## TASK:
Output the data word for word. Begin at its first line and end at the line with "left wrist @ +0".

## DATASET EXCERPT:
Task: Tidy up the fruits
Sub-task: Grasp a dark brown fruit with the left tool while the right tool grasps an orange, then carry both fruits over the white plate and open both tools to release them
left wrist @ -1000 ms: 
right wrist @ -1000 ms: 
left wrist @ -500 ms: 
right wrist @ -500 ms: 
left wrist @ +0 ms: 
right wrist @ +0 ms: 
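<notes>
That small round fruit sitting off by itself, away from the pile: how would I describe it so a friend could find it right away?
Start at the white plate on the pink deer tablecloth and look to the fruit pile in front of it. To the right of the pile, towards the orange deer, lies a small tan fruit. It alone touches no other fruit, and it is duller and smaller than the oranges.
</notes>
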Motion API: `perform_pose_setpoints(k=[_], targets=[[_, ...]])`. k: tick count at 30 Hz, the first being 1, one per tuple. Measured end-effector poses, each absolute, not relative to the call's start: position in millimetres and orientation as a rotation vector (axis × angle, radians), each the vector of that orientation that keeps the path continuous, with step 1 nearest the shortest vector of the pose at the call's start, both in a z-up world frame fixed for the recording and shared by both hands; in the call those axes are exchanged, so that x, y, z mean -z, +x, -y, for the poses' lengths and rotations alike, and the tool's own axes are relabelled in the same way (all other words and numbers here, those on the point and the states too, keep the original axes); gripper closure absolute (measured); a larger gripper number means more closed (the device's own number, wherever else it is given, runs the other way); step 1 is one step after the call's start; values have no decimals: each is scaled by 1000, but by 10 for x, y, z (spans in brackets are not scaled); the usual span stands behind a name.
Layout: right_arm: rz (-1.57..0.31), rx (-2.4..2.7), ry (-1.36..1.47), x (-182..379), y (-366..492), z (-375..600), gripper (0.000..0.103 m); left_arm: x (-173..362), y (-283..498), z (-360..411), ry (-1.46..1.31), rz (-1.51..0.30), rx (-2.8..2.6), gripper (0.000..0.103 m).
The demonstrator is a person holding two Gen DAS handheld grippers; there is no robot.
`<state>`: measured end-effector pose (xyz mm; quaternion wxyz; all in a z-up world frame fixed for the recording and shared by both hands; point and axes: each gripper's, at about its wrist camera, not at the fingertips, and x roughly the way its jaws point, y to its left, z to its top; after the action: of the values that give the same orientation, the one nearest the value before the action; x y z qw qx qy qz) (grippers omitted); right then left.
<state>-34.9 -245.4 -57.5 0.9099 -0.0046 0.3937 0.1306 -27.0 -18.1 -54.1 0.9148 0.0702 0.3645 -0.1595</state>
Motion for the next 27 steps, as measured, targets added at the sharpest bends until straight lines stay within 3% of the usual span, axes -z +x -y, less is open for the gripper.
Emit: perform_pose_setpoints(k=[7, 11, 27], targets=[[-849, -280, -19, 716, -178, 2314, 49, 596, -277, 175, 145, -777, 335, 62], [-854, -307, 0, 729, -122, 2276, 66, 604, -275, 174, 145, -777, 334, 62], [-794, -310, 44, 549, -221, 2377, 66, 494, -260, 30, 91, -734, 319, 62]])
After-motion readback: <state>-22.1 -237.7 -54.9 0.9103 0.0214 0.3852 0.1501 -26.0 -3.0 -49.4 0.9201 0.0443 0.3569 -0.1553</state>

## RESPONSE BELOW:
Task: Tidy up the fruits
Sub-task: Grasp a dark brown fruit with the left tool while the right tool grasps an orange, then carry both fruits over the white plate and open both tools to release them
left wrist @ -1000 ms: 
right wrist @ -1000 ms: 
left wrist @ -500 ms: 
right wrist @ -500 ms: 
left wrist @ +0 ms: 

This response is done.